WORK TO BE COMPLETED: Your job is to retype the records exactly while dropping every picture.

- Opening Delimiter -

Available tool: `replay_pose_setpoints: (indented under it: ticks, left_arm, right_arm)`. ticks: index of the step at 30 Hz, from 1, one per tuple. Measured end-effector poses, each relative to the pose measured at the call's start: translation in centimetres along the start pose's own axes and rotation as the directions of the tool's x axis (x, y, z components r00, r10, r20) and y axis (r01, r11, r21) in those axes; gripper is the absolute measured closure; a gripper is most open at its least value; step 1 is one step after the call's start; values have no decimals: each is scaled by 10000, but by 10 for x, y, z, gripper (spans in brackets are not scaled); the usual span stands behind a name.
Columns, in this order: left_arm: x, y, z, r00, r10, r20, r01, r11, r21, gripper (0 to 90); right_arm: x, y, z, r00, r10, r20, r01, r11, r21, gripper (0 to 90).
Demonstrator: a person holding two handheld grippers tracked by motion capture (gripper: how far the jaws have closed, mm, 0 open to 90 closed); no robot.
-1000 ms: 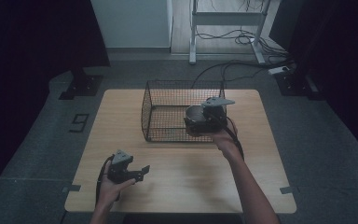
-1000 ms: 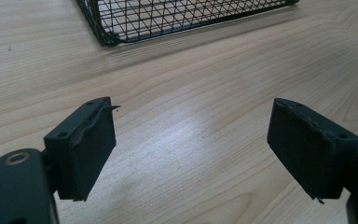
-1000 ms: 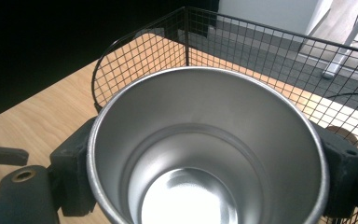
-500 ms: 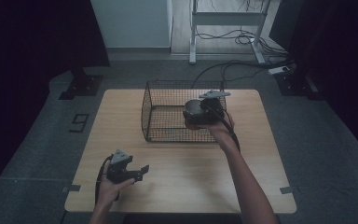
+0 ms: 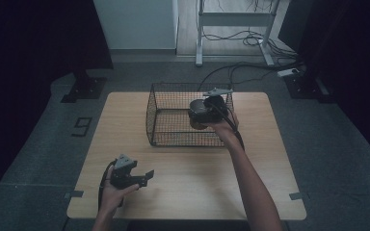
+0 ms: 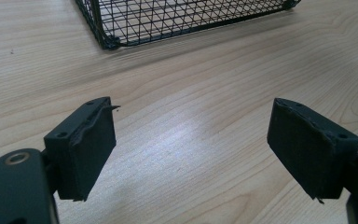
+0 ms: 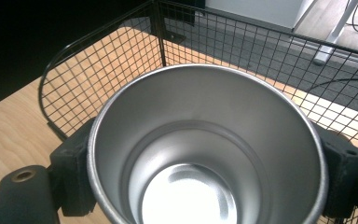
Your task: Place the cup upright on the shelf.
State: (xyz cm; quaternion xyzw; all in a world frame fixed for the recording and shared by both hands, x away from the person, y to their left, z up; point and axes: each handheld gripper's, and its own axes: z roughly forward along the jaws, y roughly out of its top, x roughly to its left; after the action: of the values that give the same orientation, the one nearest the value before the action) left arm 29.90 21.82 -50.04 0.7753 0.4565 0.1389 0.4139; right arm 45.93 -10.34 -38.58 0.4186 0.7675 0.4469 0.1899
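A rectangular light wooden table (image 5: 183, 192) with visible grain stands on a grey speckled floor (image 5: 38, 159). A black wire-mesh basket (image 5: 166, 120), open at the top, sits directly on its far half, roughly centred.

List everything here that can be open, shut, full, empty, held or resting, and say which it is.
Shiny steel cup: empty, upright, clamped between the jaws.
Black wire basket: open-topped, resting on the table; floor looks bare.
Right gripper: shut on the cup, over the basket.
Left gripper: open, holding nothing.
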Motion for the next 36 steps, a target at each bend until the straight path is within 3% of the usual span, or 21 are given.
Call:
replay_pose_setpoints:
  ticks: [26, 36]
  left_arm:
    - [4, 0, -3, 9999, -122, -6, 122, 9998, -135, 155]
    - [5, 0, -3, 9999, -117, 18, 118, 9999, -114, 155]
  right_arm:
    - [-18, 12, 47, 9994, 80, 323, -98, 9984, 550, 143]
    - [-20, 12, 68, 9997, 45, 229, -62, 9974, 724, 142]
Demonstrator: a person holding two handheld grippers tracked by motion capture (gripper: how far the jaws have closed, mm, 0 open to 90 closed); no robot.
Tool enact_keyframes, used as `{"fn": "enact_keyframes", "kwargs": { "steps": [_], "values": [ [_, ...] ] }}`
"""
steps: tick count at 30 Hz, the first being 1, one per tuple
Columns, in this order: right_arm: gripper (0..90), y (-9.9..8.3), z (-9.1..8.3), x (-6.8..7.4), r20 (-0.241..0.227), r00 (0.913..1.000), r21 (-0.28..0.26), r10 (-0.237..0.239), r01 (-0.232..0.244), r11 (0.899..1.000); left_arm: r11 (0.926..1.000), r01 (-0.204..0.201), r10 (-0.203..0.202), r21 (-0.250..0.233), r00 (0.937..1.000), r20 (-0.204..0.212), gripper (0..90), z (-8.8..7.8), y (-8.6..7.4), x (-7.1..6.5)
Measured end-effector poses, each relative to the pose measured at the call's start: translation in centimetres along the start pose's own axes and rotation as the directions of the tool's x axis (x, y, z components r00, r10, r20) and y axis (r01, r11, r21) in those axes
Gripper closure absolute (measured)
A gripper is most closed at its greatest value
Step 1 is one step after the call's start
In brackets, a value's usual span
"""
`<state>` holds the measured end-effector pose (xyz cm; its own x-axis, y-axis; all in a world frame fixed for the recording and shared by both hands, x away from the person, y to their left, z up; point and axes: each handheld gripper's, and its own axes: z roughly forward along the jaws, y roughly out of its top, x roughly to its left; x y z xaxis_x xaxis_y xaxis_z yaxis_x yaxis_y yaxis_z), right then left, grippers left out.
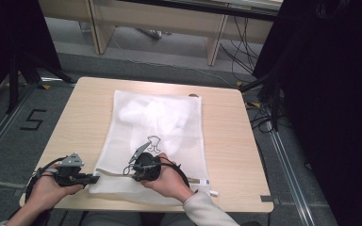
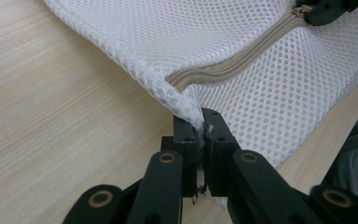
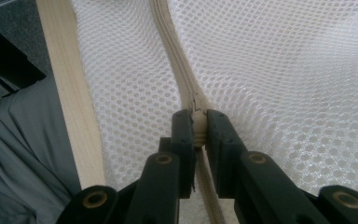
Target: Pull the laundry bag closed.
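On the wooden table [image 1: 75,122] lies a white mesh laundry bag [image 1: 169,117], flat, soft white contents dim inside toward its far end. Beige zipper [image 2: 242,58] runs along the bag's near edge, by the person's side. Left gripper [image 2: 201,125]: jaws closed tight on the bag's near-left corner, mesh pinched between the pads — likely an anchor so the fabric stays taut. Right gripper [image 3: 199,122]: jaws clamped on the zipper line, apparently on the slider; the pull itself is too hidden to confirm. Judged: zipper is being worked against the held corner.
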<state>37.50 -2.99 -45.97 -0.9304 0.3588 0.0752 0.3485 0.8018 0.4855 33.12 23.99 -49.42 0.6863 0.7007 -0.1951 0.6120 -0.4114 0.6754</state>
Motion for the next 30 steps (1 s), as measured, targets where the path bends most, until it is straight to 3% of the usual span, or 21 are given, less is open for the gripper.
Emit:
{"fn": "enact_keyframes", "kwargs": {
  "steps": [30],
  "values": [
    [82.4, -0.57, -0.90, -0.39, 0.004, 0.9999, 0.002, 0.010, -0.010, 1.000, 1.0000, -0.001, 0.001, 0.002, 1.0000, 0.000, 84.6, -0.02, 0.00, 0.00]
  ]
}}
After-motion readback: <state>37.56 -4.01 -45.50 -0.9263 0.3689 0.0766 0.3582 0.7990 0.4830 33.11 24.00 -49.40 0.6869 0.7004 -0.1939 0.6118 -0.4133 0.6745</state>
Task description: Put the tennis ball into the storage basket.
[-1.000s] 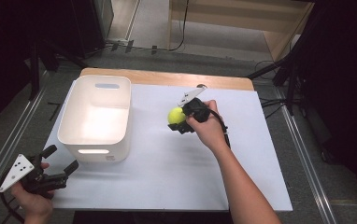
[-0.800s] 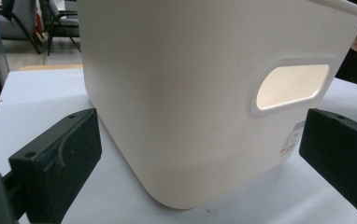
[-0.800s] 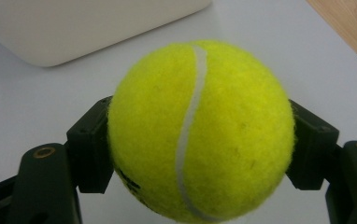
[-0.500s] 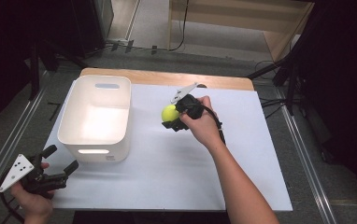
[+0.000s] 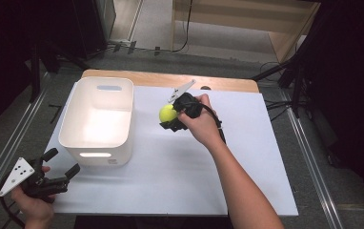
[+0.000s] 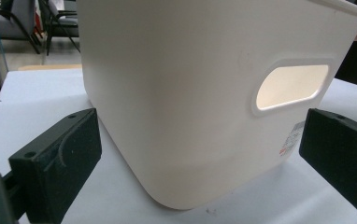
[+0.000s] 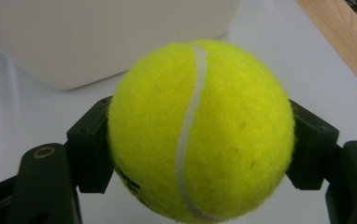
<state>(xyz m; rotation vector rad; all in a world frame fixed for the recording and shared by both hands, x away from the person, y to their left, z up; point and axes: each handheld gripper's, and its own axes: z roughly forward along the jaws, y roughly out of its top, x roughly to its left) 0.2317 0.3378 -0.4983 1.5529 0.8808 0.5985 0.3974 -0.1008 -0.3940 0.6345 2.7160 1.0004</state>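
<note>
Though too blurred to read, small sticker (image 6: 292, 138) on white bin (image 6: 181, 93); right gripper (image 7: 200, 140) clamping tennis ball (image 7: 200, 130), left gripper (image 6: 200, 149) wide

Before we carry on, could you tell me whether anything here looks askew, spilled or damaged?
Nothing stands out: the white bin sits upright on the table, and the tennis ball looks intact in the right gripper.
</note>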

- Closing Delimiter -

RESPONSE BELOW:
Available tool: `replay_pose_setpoints: (indented under it: ticks, left_arm, right_arm)`. ticks: index of the step at 30 Hz, from 1, one per tuple. Measured end-effector poses, each relative to the pose measured at the call's start: translation in centimetres along the start pose's own axes and rotation as the directions of the tool's x axis (x, y, z components r00, r10, r20) and y axis (r01, r11, r21) in those axes; gripper is the absolute measured closure; a gripper is most open at its least value; step 1 is one step after the call's start; values have no decimals: each is scaled by 10000, but by 10 for x, y, z, gripper (spans in brackets are not scaled); the usual span stands behind a name.
Columns, in this order: left_arm: x, y, z, r00, r10, r20, r01, r11, r21, gripper (0 to 90); right_arm: x, y, z, r00, r10, r20, r01, r11, r21, gripper (0 to 90).
Demonstrator: a person holding two handheld grippers tracked by motion capture (gripper: how far the jaws have closed, mm, 0 open to 90 closed); no robot.
-1000 ms: 
-1000 ms: 
-1000 ms: 
-500 ms: 
+0 ms: 
+0 ms: 
+0 ms: 
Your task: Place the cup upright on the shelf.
State: (xyz cm; quaternion xyzw; all in a world frame fixed for the recording and shared by both hands, x away from the person, y to their left, z up; point and axes: each handheld gripper's, and its own axes: z roughly forward along the jaws, y roughly out of its top, x roughly to its left; after the action: of the values that give the same orientation, the one nearest the value before the action) left arm 29.90 21.82 -50.04 0.7753 0.4565 0.1389 0.4139; right arm 45.93 -10.34 -38.58 0.4186 0.7675 0.4469 0.1899
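A rectangular light wooden table (image 5: 183, 192) with visible grain stands on a grey speckled floor (image 5: 38, 159). A black wire-mesh basket (image 5: 166, 120), open at the top, sits directly on its far half, roughly centred.

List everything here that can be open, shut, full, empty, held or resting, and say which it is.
Shiny steel cup: empty, upright, clamped between the jaws.
Black wire basket: open-topped, resting on the table; floor looks bare.
Right gripper: shut on the cup, over the basket.
Left gripper: open, holding nothing.
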Motion for the next 36 steps, a target at each bend until the straight path is within 3% of the usual span, or 21 are given.
Call:
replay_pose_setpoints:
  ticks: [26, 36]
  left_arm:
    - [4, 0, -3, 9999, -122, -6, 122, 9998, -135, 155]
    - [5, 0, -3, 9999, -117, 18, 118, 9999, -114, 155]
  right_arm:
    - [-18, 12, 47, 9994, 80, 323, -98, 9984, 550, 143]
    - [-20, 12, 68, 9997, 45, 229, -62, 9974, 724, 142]
Demonstrator: a person holding two handheld grippers tracked by motion capture (gripper: how far the jaws have closed, mm, 0 open to 90 closed); no robot.
Tool enact_keyframes, used as `{"fn": "enact_keyframes", "kwargs": { "steps": [_], "values": [ [_, ...] ] }}`
"""
steps: tick count at 30 Hz, the first being 1, one per tuple
Columns, in this order: right_arm: gripper (0..90), y (-9.9..8.3), z (-9.1..8.3), x (-6.8..7.4), r20 (-0.241..0.227), r00 (0.913..1.000), r21 (-0.28..0.26), r10 (-0.237..0.239), r01 (-0.232..0.244), r11 (0.899..1.000); left_arm: r11 (0.926..1.000), r01 (-0.204..0.201), r10 (-0.203..0.202), r21 (-0.250..0.233), r00 (0.937..1.000), r20 (-0.204..0.212), gripper (0..90), z (-8.8..7.8), y (-8.6..7.4), x (-7.1..6.5)
Measured end-effector poses, each relative to the pose measured at the call's start: translation in centimetres along the start pose's own axes and rotation as the directions of the tool's x axis (x, y, z components r00, r10, r20) and y axis (r01, r11, r21) in those axes
Gripper closure absolute (measured)
A gripper is most closed at its greatest value
Step 1 is one step after the call's start
In brackets, a value's usual span
"""
`<state>` holds the measured end-effector pose (xyz cm; its own x-axis, y-axis; all in a world frame fixed for the recording and shared by both hands, x away from the person, y to their left, z up; point and axes: each handheld gripper's, and its own axes: z roughly forward along the jaws, y roughly out of its top, x roughly to its left; x y z xaxis_x xaxis_y xaxis_z yaxis_x yaxis_y yaxis_z), right then left, grippers left out.
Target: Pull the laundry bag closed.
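On the wooden table [image 1: 75,122] lies a white mesh laundry bag [image 1: 169,117], flat, soft white contents dim inside toward its far end. Beige zipper [image 2: 242,58] runs along the bag's near edge, by the person's side. Left gripper [image 2: 201,125]: jaws closed tight on the bag's near-left corner, mesh pinched between the pads — likely an anchor so the fabric stays taut. Right gripper [image 3: 199,122]: jaws clamped on the zipper line, apparently on the slider; the pull itself is too hidden to confirm. Judged: zipper is being worked against the held corner.
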<state>37.50 -2.99 -45.97 -0.9304 0.3588 0.0752 0.3485 0.8018 0.4855 33.12 23.99 -49.42 0.6863 0.7007 -0.1951 0.6120 -0.4114 0.6754</state>
Motion for the next 30 steps (1 s), as measured, targets where the path bends most, until it is straight to 3% of the usual span, or 21 are given, less is open for the gripper.
Emit:
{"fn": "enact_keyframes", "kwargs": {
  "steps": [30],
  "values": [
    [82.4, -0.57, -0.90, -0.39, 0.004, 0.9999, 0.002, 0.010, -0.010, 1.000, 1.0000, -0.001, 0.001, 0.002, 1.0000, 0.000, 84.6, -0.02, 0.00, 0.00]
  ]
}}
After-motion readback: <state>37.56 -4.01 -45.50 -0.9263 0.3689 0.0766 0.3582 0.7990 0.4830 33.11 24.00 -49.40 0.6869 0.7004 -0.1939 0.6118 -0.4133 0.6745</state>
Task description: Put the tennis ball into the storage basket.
[-1.000s] 
[-0.800s] 
[-0.800s] 
[-0.500s] 
[+0.000s] 
[+0.000s] 
[+0.000s] 
<state>(xyz m; rotation vector rad; all in a world frame fixed for the recording and shared by both hands, x away from the person, y to their left, z up; point and axes: each handheld gripper's, and its own axes: z roughly forward along the jaws, y roughly out of its top, x roughly to its left) 0.2317 0.3378 -0.4983 1.5529 0.8808 0.5985 0.3974 -0.1008 -0.3940 0.6345 2.7160 1.0004</state>
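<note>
Though too blurred to read, small sticker (image 6: 292, 138) on white bin (image 6: 181, 93); right gripper (image 7: 200, 140) clamping tennis ball (image 7: 200, 130), left gripper (image 6: 200, 149) wide

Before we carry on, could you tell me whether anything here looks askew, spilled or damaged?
Nothing stands out: the white bin sits upright on the table, and the tennis ball looks intact in the right gripper.
</note>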

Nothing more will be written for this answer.